* Your objective: Return all the lines below exactly. Any picture among them is omitted.

------ Data provided

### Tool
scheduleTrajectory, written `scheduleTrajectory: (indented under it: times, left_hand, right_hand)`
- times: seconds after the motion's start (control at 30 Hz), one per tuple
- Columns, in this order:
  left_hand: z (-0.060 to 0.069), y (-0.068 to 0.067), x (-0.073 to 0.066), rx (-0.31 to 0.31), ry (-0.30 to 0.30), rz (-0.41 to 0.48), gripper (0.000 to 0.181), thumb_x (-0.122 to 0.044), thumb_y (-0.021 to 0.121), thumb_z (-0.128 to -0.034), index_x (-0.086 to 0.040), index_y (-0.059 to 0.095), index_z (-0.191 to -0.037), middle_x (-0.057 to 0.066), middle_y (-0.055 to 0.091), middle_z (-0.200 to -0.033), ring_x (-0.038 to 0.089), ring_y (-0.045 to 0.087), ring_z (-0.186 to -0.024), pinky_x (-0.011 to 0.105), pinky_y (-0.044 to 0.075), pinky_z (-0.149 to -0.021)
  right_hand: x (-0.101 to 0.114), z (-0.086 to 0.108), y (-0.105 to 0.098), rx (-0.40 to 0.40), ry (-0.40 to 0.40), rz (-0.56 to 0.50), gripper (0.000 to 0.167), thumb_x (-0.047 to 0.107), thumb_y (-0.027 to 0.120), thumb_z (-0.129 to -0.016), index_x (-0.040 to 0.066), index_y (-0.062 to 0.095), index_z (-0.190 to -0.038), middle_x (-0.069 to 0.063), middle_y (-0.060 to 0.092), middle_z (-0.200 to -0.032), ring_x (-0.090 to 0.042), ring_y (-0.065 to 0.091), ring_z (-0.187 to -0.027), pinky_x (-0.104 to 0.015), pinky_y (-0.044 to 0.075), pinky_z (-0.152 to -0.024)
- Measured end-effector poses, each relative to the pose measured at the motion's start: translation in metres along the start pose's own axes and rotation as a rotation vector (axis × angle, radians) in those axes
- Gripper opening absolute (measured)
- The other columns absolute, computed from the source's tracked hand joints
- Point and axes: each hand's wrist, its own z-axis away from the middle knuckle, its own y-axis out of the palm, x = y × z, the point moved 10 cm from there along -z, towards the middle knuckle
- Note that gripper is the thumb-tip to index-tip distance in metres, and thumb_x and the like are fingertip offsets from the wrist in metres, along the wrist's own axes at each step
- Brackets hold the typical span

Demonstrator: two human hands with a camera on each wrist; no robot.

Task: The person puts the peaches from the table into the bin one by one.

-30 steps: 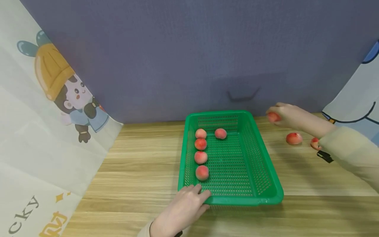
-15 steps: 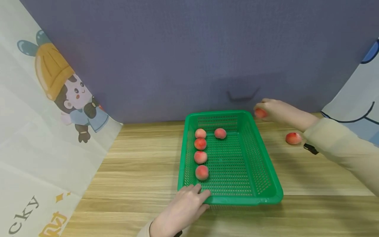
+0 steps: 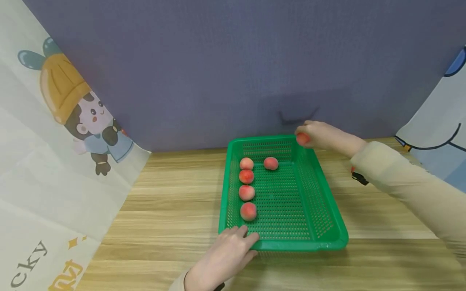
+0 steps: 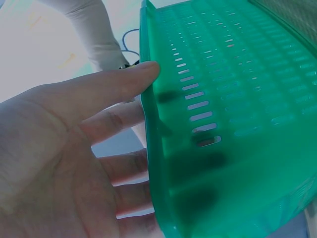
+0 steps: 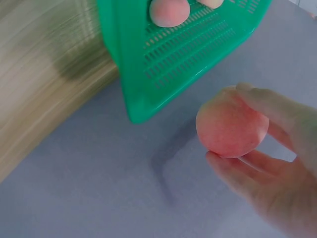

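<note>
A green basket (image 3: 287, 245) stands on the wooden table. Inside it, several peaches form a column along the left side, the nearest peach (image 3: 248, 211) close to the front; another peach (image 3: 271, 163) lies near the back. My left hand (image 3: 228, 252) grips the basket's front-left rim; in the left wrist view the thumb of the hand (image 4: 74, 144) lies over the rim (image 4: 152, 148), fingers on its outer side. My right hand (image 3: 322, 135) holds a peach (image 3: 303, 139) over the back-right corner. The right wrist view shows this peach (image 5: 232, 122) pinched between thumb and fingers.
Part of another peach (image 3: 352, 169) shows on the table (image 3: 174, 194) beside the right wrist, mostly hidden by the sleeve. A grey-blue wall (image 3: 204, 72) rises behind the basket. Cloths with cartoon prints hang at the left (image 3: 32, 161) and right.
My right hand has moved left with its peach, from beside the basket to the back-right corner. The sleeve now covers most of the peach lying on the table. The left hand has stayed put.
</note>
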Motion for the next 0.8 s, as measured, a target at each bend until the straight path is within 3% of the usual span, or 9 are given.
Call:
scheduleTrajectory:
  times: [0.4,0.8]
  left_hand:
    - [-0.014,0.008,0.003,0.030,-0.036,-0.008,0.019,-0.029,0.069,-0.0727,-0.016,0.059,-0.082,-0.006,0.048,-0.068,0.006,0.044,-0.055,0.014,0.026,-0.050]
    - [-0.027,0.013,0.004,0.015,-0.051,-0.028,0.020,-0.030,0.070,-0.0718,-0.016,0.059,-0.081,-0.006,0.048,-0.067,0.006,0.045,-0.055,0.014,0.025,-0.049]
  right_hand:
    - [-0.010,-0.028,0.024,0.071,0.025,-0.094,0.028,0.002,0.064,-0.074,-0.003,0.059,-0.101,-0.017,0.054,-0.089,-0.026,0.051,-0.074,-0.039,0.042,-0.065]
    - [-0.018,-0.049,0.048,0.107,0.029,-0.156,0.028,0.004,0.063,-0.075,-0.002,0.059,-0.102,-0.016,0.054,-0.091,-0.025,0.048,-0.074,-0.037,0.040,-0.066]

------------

* Answer for this exercise:
### Tool
scheduleTrajectory, written `scheduleTrajectory: (indented under it: times, left_hand, right_hand)`
- times: seconds after the motion's start (control at 30 Hz), one per tuple
- Columns, in this order:
  left_hand: z (-0.060 to 0.069), y (-0.068 to 0.067), x (-0.073 to 0.066), rx (-0.31 to 0.31), ry (-0.30 to 0.30), rz (-0.41 to 0.48), gripper (0.000 to 0.181), thumb_x (-0.122 to 0.044), thumb_y (-0.021 to 0.121), thumb_z (-0.128 to -0.034), index_x (-0.086 to 0.040), index_y (-0.059 to 0.095), index_z (-0.191 to -0.037), middle_x (-0.057 to 0.066), middle_y (-0.055 to 0.091), middle_z (-0.200 to -0.033), ring_x (-0.038 to 0.089), ring_y (-0.045 to 0.087), ring_z (-0.186 to -0.024), pinky_x (-0.011 to 0.105), pinky_y (-0.044 to 0.075), pinky_z (-0.149 to -0.021)
  right_hand: x (-0.101 to 0.114), z (-0.086 to 0.108), y (-0.105 to 0.098), rx (-0.40 to 0.40), ry (-0.40 to 0.40), rz (-0.56 to 0.50), gripper (0.000 to 0.167), thumb_x (-0.047 to 0.107), thumb_y (-0.027 to 0.120), thumb_z (-0.129 to -0.016), index_x (-0.040 to 0.066), index_y (-0.062 to 0.095), index_z (-0.190 to -0.038), middle_x (-0.069 to 0.063), middle_y (-0.060 to 0.092), middle_z (-0.200 to -0.032), ring_x (-0.090 to 0.042), ring_y (-0.065 to 0.091), ring_z (-0.187 to -0.027), pinky_x (-0.104 to 0.015), pinky_y (-0.044 to 0.075), pinky_z (-0.152 to -0.024)
- Measured end-effector poses, each relative to the pose measured at the motion's start: translation in metres along the start pose's own axes and rotation as a rotation vector (axis × angle, radians) in those axes
- Gripper opening absolute (measured)
- The other columns absolute, computed from the source's tracked hand joints
- Point and axes: each hand's wrist, its own z-axis away from the middle knuckle, its own y-axis out of the palm, x = y × z, the point moved 10 cm from there along -z, towards the middle knuckle
- Note that gripper is the thumb-tip to index-tip distance in metres, and thumb_x and the like are fingertip offsets from the wrist in metres, along the wrist's own axes at each step
- Brackets hold the typical span

Demonstrator: two human hands with a camera on each wrist; no robot.

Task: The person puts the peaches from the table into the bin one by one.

-30 steps: 
-15 steps: 
+0 steps: 
+0 steps: 
+0 steps: 

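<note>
A green basket (image 3: 287, 245) stands on the wooden table. Inside it, several peaches form a column along the left side, the nearest peach (image 3: 248, 211) close to the front; another peach (image 3: 271, 163) lies near the back. My left hand (image 3: 228, 252) grips the basket's front-left rim; in the left wrist view the thumb of the hand (image 4: 74, 144) lies over the rim (image 4: 152, 148), fingers on its outer side. My right hand (image 3: 322, 135) holds a peach (image 3: 303, 139) over the back-right corner. The right wrist view shows this peach (image 5: 232, 122) pinched between thumb and fingers.
Part of another peach (image 3: 352, 169) shows on the table (image 3: 174, 194) beside the right wrist, mostly hidden by the sleeve. A grey-blue wall (image 3: 204, 72) rises behind the basket. Cloths with cartoon prints hang at the left (image 3: 32, 161) and right.
My right hand has moved left with its peach, from beside the basket to the back-right corner. The sleeve now covers most of the peach lying on the table. The left hand has stayed put.
</note>
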Motion for the next 0.8 s, as measured, a target at each bend until the straight path is within 3% of the usual span, or 9 are given.
Call:
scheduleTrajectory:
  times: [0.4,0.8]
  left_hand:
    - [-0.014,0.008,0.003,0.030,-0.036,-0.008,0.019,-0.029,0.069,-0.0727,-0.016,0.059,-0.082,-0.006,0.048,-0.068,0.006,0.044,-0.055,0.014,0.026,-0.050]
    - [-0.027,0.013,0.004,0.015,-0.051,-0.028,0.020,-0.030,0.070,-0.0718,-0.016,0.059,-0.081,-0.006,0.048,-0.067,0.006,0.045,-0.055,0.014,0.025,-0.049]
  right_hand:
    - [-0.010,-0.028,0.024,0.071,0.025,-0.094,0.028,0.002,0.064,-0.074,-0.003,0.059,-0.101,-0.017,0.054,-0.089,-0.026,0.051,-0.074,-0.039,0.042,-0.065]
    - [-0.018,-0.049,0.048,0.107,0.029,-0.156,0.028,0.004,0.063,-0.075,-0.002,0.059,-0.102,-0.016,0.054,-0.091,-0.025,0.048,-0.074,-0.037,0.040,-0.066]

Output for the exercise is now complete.